楽しいはずの日に、思いがけず重苦しい雰囲気が立ち込める



「……じゃあな」



その一言を残して、凪は自分の部屋へと向かう



「あ、凪……!」



美和は引き止めかけたが、その声は小さく、彼には届かなかった−−−







コンコン



「お兄ちゃん、入っていい?」



ガチャ



陽菜乃がドアに手をかけるより早く、向こうから扉が開く



「……」

「?

何?」



黙って見下ろされて陽菜乃は顔をしかめた



「何って、そっちが用あんだろ」

「え、ああうん」



兄妹の間に不自然な空気が流れる中、陽菜乃は凪にチョコレートを差し出した



「私からじゃないよ。

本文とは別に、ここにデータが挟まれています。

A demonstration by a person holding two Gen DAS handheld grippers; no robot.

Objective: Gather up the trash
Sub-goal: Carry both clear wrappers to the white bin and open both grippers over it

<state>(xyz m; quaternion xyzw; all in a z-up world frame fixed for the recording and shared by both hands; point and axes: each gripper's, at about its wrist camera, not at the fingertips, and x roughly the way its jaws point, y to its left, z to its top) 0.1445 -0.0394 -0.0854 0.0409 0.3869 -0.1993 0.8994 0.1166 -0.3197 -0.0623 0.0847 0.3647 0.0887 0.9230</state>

美和ちゃんから」

「ああ、そうか」



ジッ



「な、なんだよ」

「食べないの?」

「後で食う」

「えー、今食べて」



何やらにやつきながら陽菜乃はスマホを構える



「なんのつもりだよ!」

「美和ちゃんにちゃんと食べたよって教えないと。お兄ちゃんのために頑張って作ったんだから」



陽菜乃の態度はどうも引っ掛かるが、そう言われては食べないわけにもいかず。